■ WORK INSTRUCTIONS
Two lines below mark the span: the one containing "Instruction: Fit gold" and the one containing "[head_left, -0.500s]". Set down both, plus every line between, exactly as they stand, and nothing else.

(Data entries)
== Segment start ==
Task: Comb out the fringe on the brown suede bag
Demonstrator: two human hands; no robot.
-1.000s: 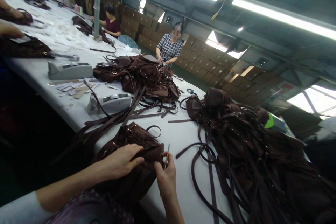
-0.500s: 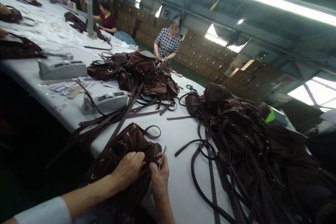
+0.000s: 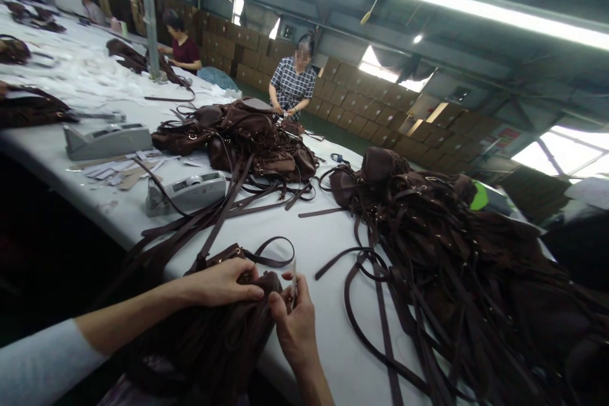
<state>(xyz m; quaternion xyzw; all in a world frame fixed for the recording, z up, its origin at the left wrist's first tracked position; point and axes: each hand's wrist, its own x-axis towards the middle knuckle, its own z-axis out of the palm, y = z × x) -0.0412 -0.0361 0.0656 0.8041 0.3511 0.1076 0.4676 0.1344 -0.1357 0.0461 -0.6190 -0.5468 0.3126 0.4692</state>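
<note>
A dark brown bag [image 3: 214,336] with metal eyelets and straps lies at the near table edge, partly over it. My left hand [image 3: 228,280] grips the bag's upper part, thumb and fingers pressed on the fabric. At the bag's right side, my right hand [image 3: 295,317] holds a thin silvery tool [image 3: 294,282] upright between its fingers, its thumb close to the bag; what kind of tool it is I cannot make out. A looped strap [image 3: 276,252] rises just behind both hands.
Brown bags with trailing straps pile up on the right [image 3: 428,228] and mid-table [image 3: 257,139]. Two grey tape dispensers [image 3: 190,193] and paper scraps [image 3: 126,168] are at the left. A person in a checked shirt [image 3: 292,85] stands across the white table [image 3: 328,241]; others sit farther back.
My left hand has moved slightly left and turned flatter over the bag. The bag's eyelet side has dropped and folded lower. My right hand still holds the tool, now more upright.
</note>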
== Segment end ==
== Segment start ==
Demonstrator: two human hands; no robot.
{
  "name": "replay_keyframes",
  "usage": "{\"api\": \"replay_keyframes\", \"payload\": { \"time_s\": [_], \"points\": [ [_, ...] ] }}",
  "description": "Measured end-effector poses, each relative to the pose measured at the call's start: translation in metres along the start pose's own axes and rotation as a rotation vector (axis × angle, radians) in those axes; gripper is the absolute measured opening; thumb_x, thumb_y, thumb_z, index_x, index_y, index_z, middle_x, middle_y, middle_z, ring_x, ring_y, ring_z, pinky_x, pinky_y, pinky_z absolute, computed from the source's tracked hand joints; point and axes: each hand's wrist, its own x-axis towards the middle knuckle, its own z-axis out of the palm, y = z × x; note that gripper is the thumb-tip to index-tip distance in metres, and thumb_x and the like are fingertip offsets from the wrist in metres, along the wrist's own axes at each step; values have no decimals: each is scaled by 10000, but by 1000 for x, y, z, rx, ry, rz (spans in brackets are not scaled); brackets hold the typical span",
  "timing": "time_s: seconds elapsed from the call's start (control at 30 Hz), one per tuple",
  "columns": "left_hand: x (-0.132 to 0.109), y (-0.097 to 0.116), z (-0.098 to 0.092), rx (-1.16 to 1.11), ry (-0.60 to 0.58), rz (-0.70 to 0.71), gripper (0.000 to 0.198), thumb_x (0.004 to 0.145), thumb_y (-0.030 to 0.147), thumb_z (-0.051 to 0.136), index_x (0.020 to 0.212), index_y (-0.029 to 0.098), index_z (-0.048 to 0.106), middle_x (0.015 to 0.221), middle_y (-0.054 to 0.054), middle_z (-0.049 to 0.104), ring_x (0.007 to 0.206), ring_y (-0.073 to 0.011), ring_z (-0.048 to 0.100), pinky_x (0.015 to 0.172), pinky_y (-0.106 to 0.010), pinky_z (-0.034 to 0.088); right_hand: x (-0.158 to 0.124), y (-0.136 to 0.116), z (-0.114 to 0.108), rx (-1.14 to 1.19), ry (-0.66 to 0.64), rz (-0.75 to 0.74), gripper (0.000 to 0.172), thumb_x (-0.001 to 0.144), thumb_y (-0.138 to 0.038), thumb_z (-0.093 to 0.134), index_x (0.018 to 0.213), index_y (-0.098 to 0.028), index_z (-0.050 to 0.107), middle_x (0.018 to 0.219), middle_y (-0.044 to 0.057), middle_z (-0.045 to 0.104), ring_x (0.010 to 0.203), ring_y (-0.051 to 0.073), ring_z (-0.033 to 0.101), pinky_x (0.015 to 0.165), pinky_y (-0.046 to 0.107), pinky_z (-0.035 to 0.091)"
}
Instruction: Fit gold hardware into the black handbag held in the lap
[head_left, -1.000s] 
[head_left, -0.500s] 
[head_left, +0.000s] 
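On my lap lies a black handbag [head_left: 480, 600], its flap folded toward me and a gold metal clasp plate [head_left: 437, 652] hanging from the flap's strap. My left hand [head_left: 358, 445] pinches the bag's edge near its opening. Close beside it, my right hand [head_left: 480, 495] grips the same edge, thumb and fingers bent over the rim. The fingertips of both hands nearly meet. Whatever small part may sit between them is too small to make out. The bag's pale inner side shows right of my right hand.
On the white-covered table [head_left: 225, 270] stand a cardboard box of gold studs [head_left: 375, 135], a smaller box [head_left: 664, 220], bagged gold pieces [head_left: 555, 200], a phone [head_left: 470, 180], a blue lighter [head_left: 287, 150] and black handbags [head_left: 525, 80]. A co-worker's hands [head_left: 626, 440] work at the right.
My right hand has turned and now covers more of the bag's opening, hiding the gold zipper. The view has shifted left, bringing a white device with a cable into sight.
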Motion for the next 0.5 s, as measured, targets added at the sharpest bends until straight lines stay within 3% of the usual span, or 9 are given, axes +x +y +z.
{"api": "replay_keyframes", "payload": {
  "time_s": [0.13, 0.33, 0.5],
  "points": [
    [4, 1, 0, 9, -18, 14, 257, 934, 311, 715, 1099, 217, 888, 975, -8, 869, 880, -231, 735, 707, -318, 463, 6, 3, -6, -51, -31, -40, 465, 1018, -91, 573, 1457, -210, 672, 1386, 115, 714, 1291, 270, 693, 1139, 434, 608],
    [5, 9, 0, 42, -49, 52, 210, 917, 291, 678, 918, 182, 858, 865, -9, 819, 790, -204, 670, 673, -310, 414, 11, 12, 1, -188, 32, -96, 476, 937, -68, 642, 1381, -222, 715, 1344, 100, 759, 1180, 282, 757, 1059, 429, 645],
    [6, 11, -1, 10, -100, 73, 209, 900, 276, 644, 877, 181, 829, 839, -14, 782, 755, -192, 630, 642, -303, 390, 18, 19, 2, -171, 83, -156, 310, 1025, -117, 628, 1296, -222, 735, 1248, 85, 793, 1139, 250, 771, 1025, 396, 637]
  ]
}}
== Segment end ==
■ RESPONSE AREA
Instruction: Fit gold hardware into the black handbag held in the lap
[head_left, -1.000s] 
[head_left, -0.500s] 

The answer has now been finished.